For Lily, the atomic bombs were not a story, but a reality she only came to understand when she was nine. Through discussions with her grandmother, Lily learned that her great-grandmother rushed to Nagasaki as a volunteer nurse after the bombing and later died from the radiation of the atomic bomb.
Lily concluded with a simple yet powerful testament to remembrance, “one of the most powerful abilities we have as humans.” 80 years ago, the world witnessed the horrors of human capability. But “the past is not just a lesson. It is a call to action, a reminder that what happened before can’t happen again unless we stand together to prevent it.”
Yulianna Acuña
Yulianna Acuña, an RTT adviser, began by noting the efforts of survivors to share their stories in hopes of disarmament. Acuña noted, “We’ve made progress, but not enough,” with nations still holding thousands of warheads and arms control treaties collapsing. Acuña criticized the $2 trillion U.S. nuclear modernization plan, asking ““Why are we planning for nuclear conflicts decades from now while failing to address urgent challenges like climate change or inequality?” She stressed that “everyone faces the consequences of nuclear war, so everyone deserves a voice,” especially youth, who “will inherit the consequences of today’s decisions.”

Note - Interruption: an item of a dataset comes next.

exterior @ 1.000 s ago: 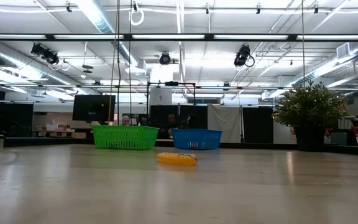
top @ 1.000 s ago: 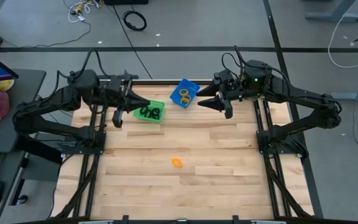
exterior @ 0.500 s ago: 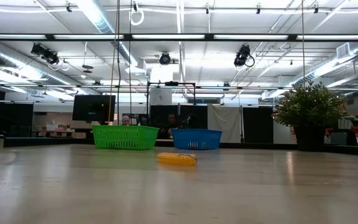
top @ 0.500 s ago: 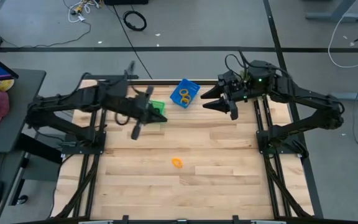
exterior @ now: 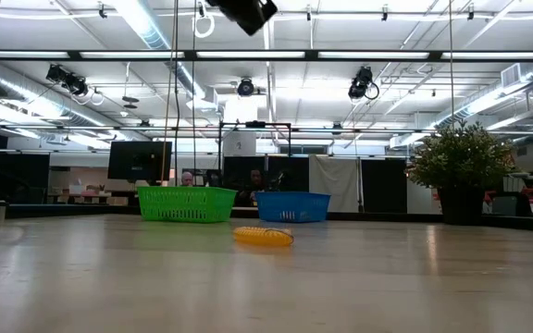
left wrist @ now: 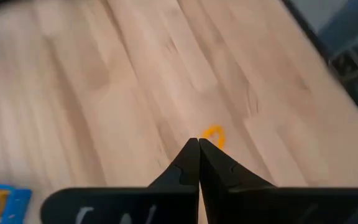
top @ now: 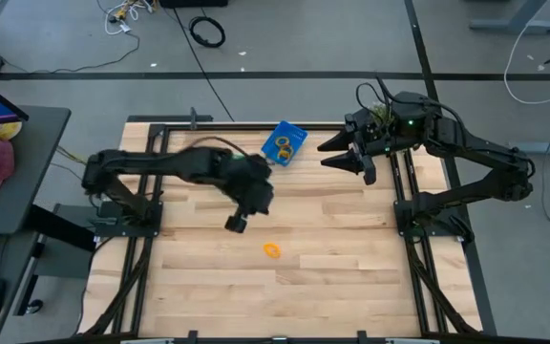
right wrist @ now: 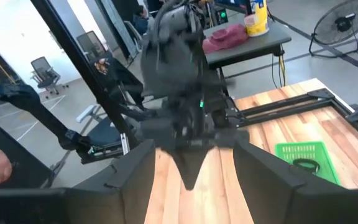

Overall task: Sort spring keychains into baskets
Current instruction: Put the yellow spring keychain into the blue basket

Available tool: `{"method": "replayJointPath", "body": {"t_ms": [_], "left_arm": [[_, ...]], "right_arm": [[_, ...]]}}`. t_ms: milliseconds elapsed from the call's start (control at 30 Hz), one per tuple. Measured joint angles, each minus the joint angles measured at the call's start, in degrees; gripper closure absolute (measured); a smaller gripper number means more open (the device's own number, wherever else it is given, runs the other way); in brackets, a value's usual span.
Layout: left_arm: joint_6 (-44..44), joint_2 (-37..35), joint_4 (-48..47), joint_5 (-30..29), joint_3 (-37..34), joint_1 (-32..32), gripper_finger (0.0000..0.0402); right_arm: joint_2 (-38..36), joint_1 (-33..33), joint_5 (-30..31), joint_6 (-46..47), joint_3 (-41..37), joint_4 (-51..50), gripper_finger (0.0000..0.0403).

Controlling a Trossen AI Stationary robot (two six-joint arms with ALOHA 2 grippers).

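Note:
One orange spring keychain (top: pixel 272 250) lies alone on the wooden table, also seen in the low view (exterior: pixel 264 236) and the left wrist view (left wrist: pixel 213 134). My left gripper (top: pixel 236 224) hovers above the table, up and to the left of it, fingers shut (left wrist: pixel 199 143) and empty. The blue basket (top: pixel 285 143) holds orange keychains. The green basket (right wrist: pixel 306 158) holds black keychains; in the high view my left arm hides it. My right gripper (top: pixel 335 155) is open, in the air to the right of the blue basket.
In the low view both baskets, the green one (exterior: pixel 186 203) and the blue one (exterior: pixel 292 206), stand at the far side, with a potted plant (exterior: pixel 461 171) off to the right. Bare wood (top: pixel 332 277) surrounds the lone keychain. Arm frames run along both table sides.
My left arm has swung from over the green basket toward the table's middle and near edge, stretching out toward the lone orange keychain. My right gripper has drifted slightly toward the table's right. The keychain and the baskets have stayed put.

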Motion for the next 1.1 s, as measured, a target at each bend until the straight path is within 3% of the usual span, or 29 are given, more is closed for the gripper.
{"method": "replayJointPath", "body": {"t_ms": [200,700,1100], "left_arm": [[3.06,6.98,-0.26,-1.44,0.0,-1.72,0.0388],[15.43,19.75,-1.78,0.37,0.0,-2.68,0.0284],[13.72,26.92,1.11,0.22,-0.04,-3.18,0.0244]], "right_arm": [[-0.01,0.0,-0.02,-0.96,0.01,-1.35,0.0184],[-0.02,0.0,-0.22,-1.7,0.01,-1.92,0.0184],[-0.02,0.0,-0.22,-1.75,0.0,-1.94,0.0184]]}}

Acuña continued by expressing hope for hope and providing a call to action. “Youth will carry the human legacy forward,” she said, ‘Youth must fight for a future free from something we never requested.” Sharing the story of Sadako Sasaki, a young Hiroshima survivor who folded paper cranes while dying of leukemia, Acuña invited attendees to fold origami cranes in memory of the survivors and the fight for disarmament. The cranes, she explained, are “your commitment to the vision” of a nuclear-free world. Closing, Yulianna said, “Peace is not something we just hope for. It is something we build step by step.”
Dr. Ivana Nikolić Hughes
Dr. Ivana Hughes, President of the Nuclear Age Peace Foundation, began her remarks in forceful condemnation of the nine nuclear weapons states that collectively possess 12,500 nuclear warheads. Addressing those billionaires who build underground bunkers in New Zealand in the case of nuclear war, Dr. Hughes offered a simple message: “They’ll have to come out on the surface. They’ll run out of food and this will be a completely different world. This will be a world that is quite simply destroyed.”
Referring to the work of American historian and professor at American University, Peter Kuznick, Dr. Hughes discussed the decision to use the atomic bomb on Hiroshima and Nagasaki. Prof. Kuznick found that seven out of eight five-star officers in 1945 stated that the bombings were either unnecessary or immoral or both. “This was quite simply a decision that never should have taken place,” Dr. Hughes declared.
Throughout its more than four decades of existence, the Nuclear Age Peace Foundation has believed in the power of arts. Co-Founder and President Emeritus, the late David Krieger, wrote several books of poetry. In a touching moment, Dr. Hughes revealed her own foray into the arts. After returning from a walk through the hills of Nagasaki last year, she wrote a poem on her experience, entitled The Hills of Nagasaki.
“The hills call me to witness, not just their pain, but also their pain, ” began Dr. Hughes’s poem.
Concluding Remarks
The event closed with a shared sense of urgency and responsibility. Speakers from across generations and continents underscored that remembrance must be paired with action. The testimonies and stories shared made clear that the legacy of Hiroshima and Nagasaki is not just history, but a call to ensure that such devastation never happens again.